Grundsteuerreform und Haushaltsloch – der Schuldige ist schnell gefunden. Da macht man es sich aber einfach im Reutlinger Rathaus! Die CDU beziehungsweise die Landesregierung hat es verbockt. Das ist die Meinung der Mehrheit im Reutlinger Gemeinderat. Deshalb genehmigt sich die Stadt samt Gemeinderat zulasten der Bürger unter anderem einen höheren Grundsteuerhebesatz als den vom Finanzministerium errechneten. Dabei wird gerne verschwiegen, dass der Grundsteuerhebesatz 2022, also vor der Reform, bereits der höchste im Landkreis war. Auf den aufkommensneutral errechneten maximalen Hebesatz von 306 Prozent abzusenken, ist laut Reutlingens Kämmerer unmöglich, weil ihm dann weitere 2,4 Millionen Euro in der Kasse fehlen würden. Bei einem Haushaltsvolumen von rund 450 Millionen Euro wären das stolze 0,53 Prozent. Also bitte!

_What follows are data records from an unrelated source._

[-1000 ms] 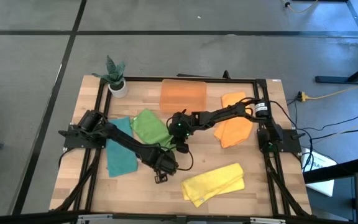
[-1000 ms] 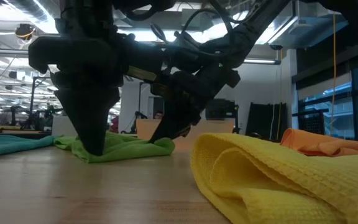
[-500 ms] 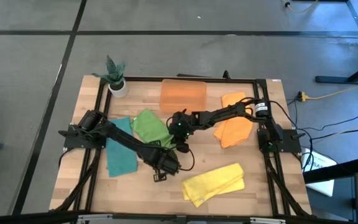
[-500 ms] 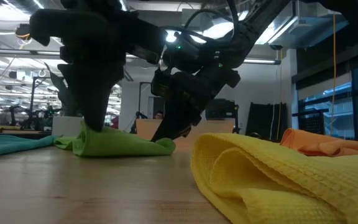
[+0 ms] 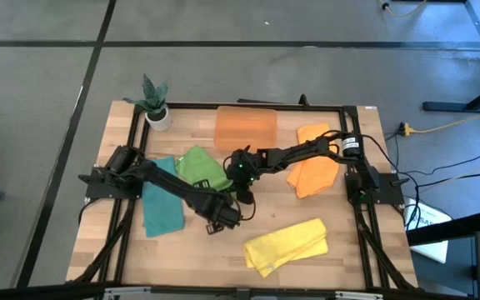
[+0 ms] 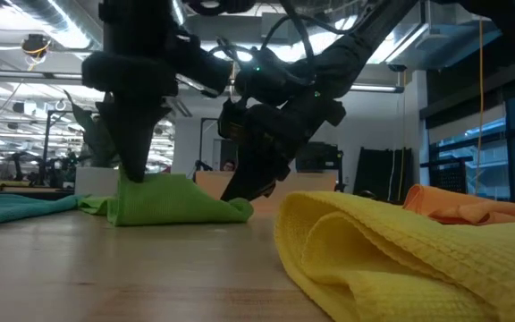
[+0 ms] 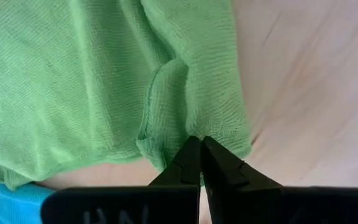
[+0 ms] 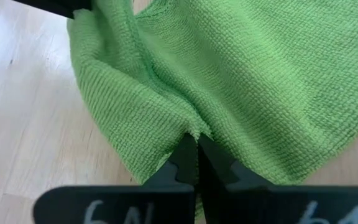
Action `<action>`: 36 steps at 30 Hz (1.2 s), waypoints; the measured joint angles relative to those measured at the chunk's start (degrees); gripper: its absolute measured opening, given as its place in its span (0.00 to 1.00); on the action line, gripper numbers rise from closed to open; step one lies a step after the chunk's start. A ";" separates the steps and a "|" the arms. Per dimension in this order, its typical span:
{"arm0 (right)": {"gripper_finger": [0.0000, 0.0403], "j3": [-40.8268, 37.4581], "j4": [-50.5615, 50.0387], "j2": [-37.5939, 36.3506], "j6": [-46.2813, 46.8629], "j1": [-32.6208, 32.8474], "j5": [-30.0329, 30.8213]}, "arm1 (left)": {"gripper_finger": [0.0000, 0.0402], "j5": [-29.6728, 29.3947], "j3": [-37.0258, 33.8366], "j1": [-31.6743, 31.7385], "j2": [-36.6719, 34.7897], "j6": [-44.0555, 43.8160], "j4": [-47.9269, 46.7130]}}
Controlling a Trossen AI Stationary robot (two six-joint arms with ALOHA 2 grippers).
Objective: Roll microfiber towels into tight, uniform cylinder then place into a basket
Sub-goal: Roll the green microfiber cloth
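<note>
Basket (image 5: 245,127), a translucent orange bin, sits at the far edge of the wooden bench (image 5: 182,258), and nothing can be made out inside it. Just beside it toward the middle lies the green towel (image 5: 201,170), rumpled and flat, with the teal towel (image 5: 161,205) touching its left side, the orange towels (image 5: 313,171) to the right and the yellow towel (image 5: 287,245) near the front edge. Reaching in from the left, the left arm stretches low across the teal cloth, its left tool (image 7: 199,152) pinched closed on the green towel's near edge. From the right, the right arm extends level across the bench, its right tool (image 8: 194,149) likewise clamped on a fold of the same green towel. A small potted plant (image 5: 155,103) stands at the far left corner.
</note>
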 joint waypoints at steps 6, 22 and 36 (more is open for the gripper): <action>0.01 0.00 -0.21 0.00 -0.55 0.02 -0.11 | 0.00 6.19 -5.68 1.39 -0.05 1.18 5.64; 0.01 -0.04 -0.28 0.00 -0.50 0.07 -0.23 | 0.01 7.65 -8.56 2.07 -0.27 4.76 10.97; 0.01 -0.06 -0.48 0.00 0.46 -0.30 -0.63 | 0.16 5.83 -5.28 3.21 0.19 1.57 6.42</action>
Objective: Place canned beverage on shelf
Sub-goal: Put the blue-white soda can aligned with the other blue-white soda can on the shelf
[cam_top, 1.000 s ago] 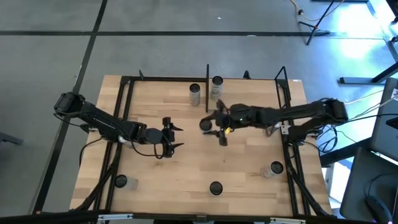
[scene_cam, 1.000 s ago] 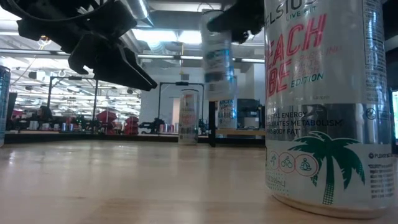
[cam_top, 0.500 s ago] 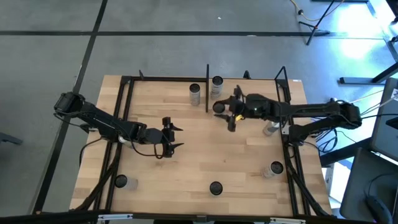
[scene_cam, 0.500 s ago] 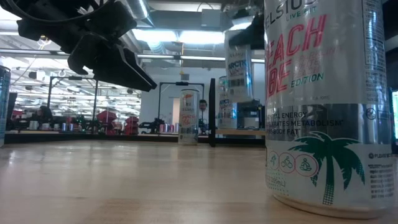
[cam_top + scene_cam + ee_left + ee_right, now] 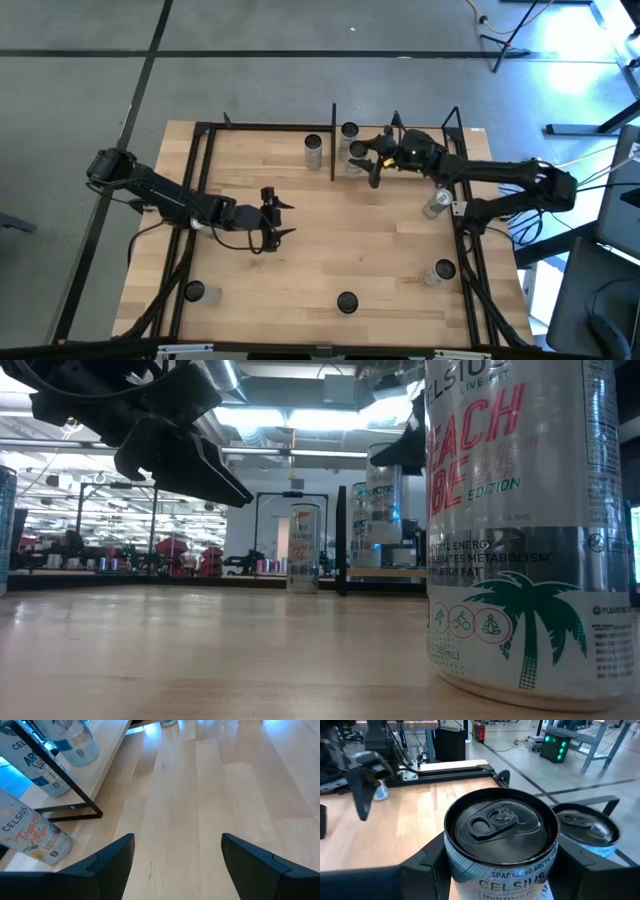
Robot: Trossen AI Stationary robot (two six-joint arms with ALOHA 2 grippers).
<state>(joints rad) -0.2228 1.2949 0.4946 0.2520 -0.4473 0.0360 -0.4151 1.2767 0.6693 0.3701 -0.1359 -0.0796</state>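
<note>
My right gripper (image 5: 362,157) is shut on a silver-and-blue Celsius can (image 5: 501,822) and holds it over the left end of the shelf (image 5: 385,572), a narrow wood plank with black posts at the table's far edge. A second can (image 5: 348,131) stands upright on the plank next to it. A third can (image 5: 313,150) stands on the table just left of the shelf's post. My left gripper (image 5: 277,220) hangs open and empty over the table's middle left. My right gripper pinches the can's side wall (image 5: 451,865) just under the top rim, one finger (image 5: 427,865) on each side. The fingers come from the table's right side. The can is upright, top up, clear above the shelf plank (image 5: 383,490).
Loose cans stand on the table: a large one close to the low camera (image 5: 520,520), which also shows in the high view (image 5: 346,301), and others at the near left (image 5: 195,292), near right (image 5: 440,272) and right (image 5: 435,205). A black frame runs round the table's edge.
My right gripper has carried the can from over the table's middle toward the far edge and a little right, to the shelf's left end beside the can there. The can has stayed upright in the hold.
</note>
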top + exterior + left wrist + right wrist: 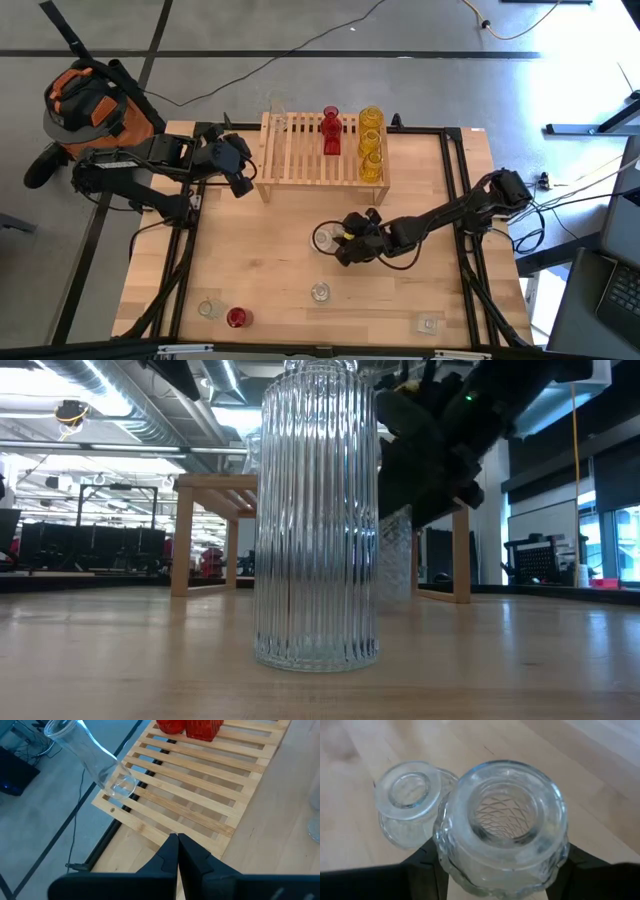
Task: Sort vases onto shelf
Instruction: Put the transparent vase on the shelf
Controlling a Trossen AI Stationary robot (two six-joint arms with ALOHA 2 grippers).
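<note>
right gripper [500, 870] mid-worktop, fingers clamped around a clear patterned vase [502, 827], another clear vase [410, 800] just beside it; left gripper [177, 851] fingers closed, empty, by the shelf [310, 165] at the worktop's far edge

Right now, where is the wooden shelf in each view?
High view: shelf at top centre of the table.
Low view: behind the ribbed clear vase, its legs either side.
Left wrist view: slatted top across the picture.
Right wrist view: not in it.
Landmark: red vases on the shelf, high and left wrist.
</note>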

Meine Grundsteuer erhöht sich um lediglich 600 Prozent. So viel kann eine alte Frau nicht versparen! Die Bürgerinnen und Bürger in den Stadtrandgebieten und den 12 Bezirksgemeinden, die aufgrund ihres ländlichen Charakters und der gewachsenen Bebauung mit den vorhandenen Grundstücksgrößen nun mit einer überhöhten Grundsteuer belastet werden sollen, sind dabei die Leidtragenden. Das betrifft über 60 Prozent der Bürger/Wähler. Auch beim generellen Loch in der Stadtkasse fehlen plötzlich 13 Millionen Euro, weil die Stadt unter anderem nach den neuesten Steuerschätzungen weniger Schlüsselzuweisungen vom Land erhält als verplant. Schlüsselzuweisungen sind Gelder vom Land, die im Rahmen des kommunalen Finanzausgleichs an die Kommunen fließen; und das kam urplötzlich und nicht vorhersehbar. Wie bitte? Übrigens: Fehlende 13 Millionen Euro klingen viel, sind aber gemessen am Gesamtbudget gerade mal 2,9 Prozent.
Da kommt man doch ins Grübeln, wenn im Rathaus die gesamtwirtschaftliche Lage in »the Länd« und im Bund bei den Planungen der Stadt anscheinend unbekannte Größen sind. Man könnte auch meinen, dass Begriffe wie ifo-Index, Indizes zum Wirtschaftswachstum, Rezession, Inflation, Energiepreise, Lohnsteigerungen und so weiter bei der Haushaltsplanung und den unterjährigen Plan-Ist-Vergleichen anscheinend ignoriert werden. Ein täglicher Blick auf die Titelseite und Wirtschaftsteil des Reutlinger General-Anzeigers wäre hier sicherlich sehr hilfreich. Wobei die Realität doch irgendwie bekannt sein muss, denn der Gemeinderat hat die Festsetzung der neuen unausweichlich drastisch höheren Gebühren der Stadtentwässerung (SER) wegen immensen Kostensteigerungen erst im vergangenen November beschlossen. Ganz nebenbei steigt die durchschnittliche Mehrbelastung für einen Vier-Personen-Haushalt jährlich um nur 22,7 Prozent.
Also sparen, aber wo? Unser Finanzbürgermeister hat da wohl keine Idee. Da genügt zum Beispiel ein Blick in den Beteiligungsbericht der Stadt Reutlingen. Dort findet man unter anderem eine Non-Profit-Gesellschaft, die Millionen für Belange der Innenstadt verschleudert. Da braucht es einen neuen Fußgängersteg für 1,3 Millionen Euro über die Echaz am Lindachknoten. Da leistet man sich Betriebsdienste mit einer technischen und personellen Ausstattung vom Feinsten. Statt immer nur an der Steuerschraube zu drehen, lieber Gemeinderat, könnte man auch mal an der Kostenschraube drehen – und zwar in Richtung Senkung.
So wie es andernorts praktiziert wird, in Tübingen, wo es eine Streichliste vom dortigen OB Palmer mit 230 Maßnahmen zur Haushaltskonsolidierung gibt. Der kann’s halt! Und unser OB? »Er bedauert.« Liebe Gemeinderäte und Stadtväter, »wer im Glashaus sitzt, sollte nicht mit Steinen um sich werfen« – oder anders ausgedrückt: So kann man Reutlingen nicht lieben!